11. No other children must, on any account, be allowed to enter the
room, infants especially being excluded.
.12. Where a case of Measles has occurred in a house, a careful outlook
should be kept on the other children for two weeks, so that, on the first
appearance of illness, they may be kept at home and properly treated.
13. On recovery, the child should have a hot bath, which should be
repeated more than once. All clothes worn during the illness should be
carefully washed : bedding, curtains, &c , should be washed and hung out
in the open air for some days. All furniture, floors, and other woodwork
of the room should be washed. The ceiling should be whitewashed, and
the walls distempered, or, if papered, the paper should be cleansed down
with dough, the dough being afterwards burnt. The window curtains
should be removed, and the window left wide open for several days.

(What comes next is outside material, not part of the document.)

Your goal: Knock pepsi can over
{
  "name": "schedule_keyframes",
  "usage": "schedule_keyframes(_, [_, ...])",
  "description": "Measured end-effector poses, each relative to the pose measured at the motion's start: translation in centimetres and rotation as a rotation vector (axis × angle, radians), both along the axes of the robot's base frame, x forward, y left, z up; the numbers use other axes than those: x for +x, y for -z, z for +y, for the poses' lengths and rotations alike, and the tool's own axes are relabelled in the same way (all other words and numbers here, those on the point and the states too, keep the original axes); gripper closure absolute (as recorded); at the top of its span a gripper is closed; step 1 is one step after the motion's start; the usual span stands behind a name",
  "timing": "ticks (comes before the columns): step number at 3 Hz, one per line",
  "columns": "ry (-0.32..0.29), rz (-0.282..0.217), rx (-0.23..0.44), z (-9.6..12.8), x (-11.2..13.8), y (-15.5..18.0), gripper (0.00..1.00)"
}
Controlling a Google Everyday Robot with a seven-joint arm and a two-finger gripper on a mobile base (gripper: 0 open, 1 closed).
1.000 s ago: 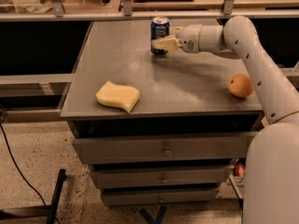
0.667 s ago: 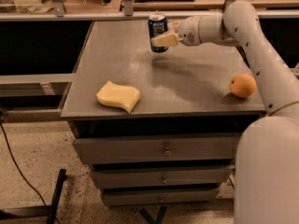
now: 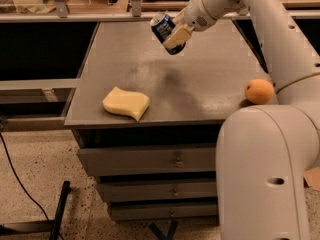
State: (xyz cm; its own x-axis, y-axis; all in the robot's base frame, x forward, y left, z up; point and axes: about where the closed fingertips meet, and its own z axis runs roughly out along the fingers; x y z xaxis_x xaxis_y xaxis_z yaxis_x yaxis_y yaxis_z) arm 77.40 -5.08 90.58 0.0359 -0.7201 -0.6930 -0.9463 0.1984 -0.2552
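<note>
The pepsi can (image 3: 163, 28) is dark blue with a silver top rim. It is tilted, its top leaning to the upper left, over the far middle of the grey table (image 3: 210, 84). My gripper (image 3: 176, 35) reaches in from the upper right and lies against the can's right side, partly covering it. I cannot tell whether the can's base still touches the table.
A yellow sponge (image 3: 126, 103) lies near the table's front left edge. An orange (image 3: 259, 91) sits near the right edge, close to my arm (image 3: 280, 29). Drawers (image 3: 150, 159) are below the tabletop. A black cable (image 3: 15, 174) runs over the floor at the left.
The can stood upright with my gripper beside it; now it leans to the left with my gripper against it. The camera view has moved closer and the arm has swung over.
</note>
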Motion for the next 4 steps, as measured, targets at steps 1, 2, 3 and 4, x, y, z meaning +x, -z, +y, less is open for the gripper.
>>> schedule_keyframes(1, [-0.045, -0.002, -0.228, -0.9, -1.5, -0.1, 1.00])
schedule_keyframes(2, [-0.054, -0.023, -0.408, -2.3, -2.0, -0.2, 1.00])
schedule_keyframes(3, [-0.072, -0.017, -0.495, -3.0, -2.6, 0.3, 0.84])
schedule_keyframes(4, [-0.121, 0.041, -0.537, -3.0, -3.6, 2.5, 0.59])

Medical Officer of Health.
Precautions against Consumption.
1. Consumption is an infectious, curable disease.
2. The infection, however, never attacks people unless their system is
seriously weakened.
3. Most of those who get Consumption have inherited a special weakness
of the lungs from their parents, but in other cases the system is
weakened by intemperance, want of nourishment, disease, and insanitary
conditions, especially confinement to close unventilated rooms, in damp
houses.
4. The infection is conveyed in two ways:—
(1) By breathing or swallowing infectious particles from the sputa
of consumptive persons. If the sputa becomes dry, the
infection may be inhaled as dust with the air breathed.

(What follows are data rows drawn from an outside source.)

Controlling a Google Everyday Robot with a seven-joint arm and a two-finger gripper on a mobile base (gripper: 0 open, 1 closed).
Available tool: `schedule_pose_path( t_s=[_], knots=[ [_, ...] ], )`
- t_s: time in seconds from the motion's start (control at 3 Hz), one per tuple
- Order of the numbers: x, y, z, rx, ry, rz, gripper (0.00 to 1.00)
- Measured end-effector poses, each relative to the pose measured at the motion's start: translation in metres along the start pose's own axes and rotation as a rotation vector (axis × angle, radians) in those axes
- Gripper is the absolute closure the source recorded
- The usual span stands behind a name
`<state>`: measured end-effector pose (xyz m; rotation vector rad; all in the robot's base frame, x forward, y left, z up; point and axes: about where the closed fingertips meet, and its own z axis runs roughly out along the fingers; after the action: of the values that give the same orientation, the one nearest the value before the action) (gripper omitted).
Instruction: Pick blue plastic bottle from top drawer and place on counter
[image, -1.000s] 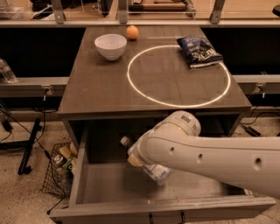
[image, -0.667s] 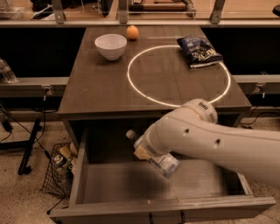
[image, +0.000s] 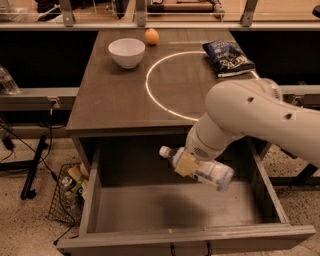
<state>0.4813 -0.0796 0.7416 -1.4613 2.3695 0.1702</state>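
Note:
The blue plastic bottle (image: 210, 172), clear with a white cap pointing left, lies tilted in the air above the floor of the open top drawer (image: 175, 207). My gripper (image: 186, 162) is shut on the bottle's middle; a yellowish pad shows against it. The white arm comes in from the right and hides part of the counter (image: 120, 95) and of its glowing white circle.
On the counter stand a white bowl (image: 127, 52), an orange (image: 152, 36) and a dark blue snack bag (image: 228, 58). A wire basket with rubbish (image: 70, 192) sits on the floor left of the drawer. A black stand leg (image: 34, 167) is further left.
The arm has lifted the bottle up off the drawer floor and carried it to the right; the arm's bulk has risen over the counter's right front corner.

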Motion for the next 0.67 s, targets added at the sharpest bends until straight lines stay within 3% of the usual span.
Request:
schedule_pose_path(
  t_s=[0.67],
  knots=[
    [0.024, -0.010, -0.057, -0.065, 0.066, -0.284, 1.00]
  ],
)
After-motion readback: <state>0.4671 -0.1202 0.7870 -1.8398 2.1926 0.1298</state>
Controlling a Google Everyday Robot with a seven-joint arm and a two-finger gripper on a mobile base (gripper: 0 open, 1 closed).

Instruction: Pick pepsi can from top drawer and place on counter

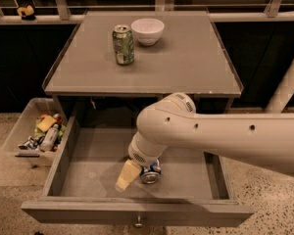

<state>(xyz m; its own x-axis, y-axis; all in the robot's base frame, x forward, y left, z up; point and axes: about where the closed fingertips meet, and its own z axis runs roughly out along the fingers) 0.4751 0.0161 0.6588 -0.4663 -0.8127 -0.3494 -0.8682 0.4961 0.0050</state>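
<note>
The top drawer (63, 151) is pulled open below the counter (186, 62). The pepsi can (151, 172), small and blue with a silver end, lies on its side on the drawer floor near the front middle. My gripper (135, 176) is down inside the drawer, right beside the can on its left and touching or nearly touching it. My white arm (220, 136) reaches in from the right and hides the drawer's back right part.
A taller green can (123, 44) and a white bowl (147, 31) stand at the back of the counter. A clear plastic bin (24, 131) with several packets sits left of the drawer. The drawer's knob (137, 223) is at the front centre.
</note>
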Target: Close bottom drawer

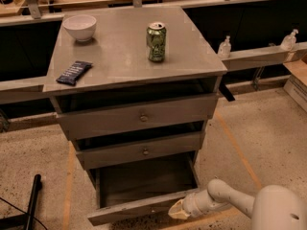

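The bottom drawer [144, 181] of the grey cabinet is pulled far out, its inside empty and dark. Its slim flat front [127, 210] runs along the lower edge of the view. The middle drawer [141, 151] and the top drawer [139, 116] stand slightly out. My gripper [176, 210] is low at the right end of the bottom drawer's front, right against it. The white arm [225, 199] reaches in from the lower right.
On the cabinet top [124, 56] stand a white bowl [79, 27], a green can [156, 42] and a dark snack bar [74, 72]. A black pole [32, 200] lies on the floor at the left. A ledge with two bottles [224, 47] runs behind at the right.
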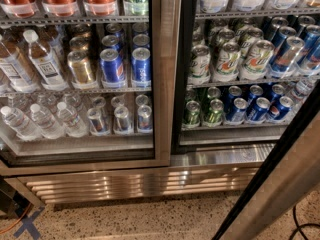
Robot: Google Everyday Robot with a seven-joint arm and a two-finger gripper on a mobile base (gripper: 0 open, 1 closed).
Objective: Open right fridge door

(2) By swallowing the milk or meat of tuberculous animals.
5. Consumptive persons should never spit on the floor or into handkerchiefs,
but into a cup containing some disinfectant, or, failing that,
some water. The cup should be frequently emptied down the w.c., and
washed out with boiling water. Disinfectants may be obtained free at the
Borough Health Offices, Maxey Road.
6. If no kind of vessel containing liquid is at hand, small pieces of rag
or paper may be used. These should be burnt as quickly as possible, or
the pieces of paper may be thrown down a water-closet.
7. For those who have to leave home, pocket spittoons may be bought
through any chemist—price, about 3s. 6d,
8. Consumptives should carefully avoid swallowing their own expectoration,
or they may reinfect themselves.
9. Consumptives should avoid kissing altogether.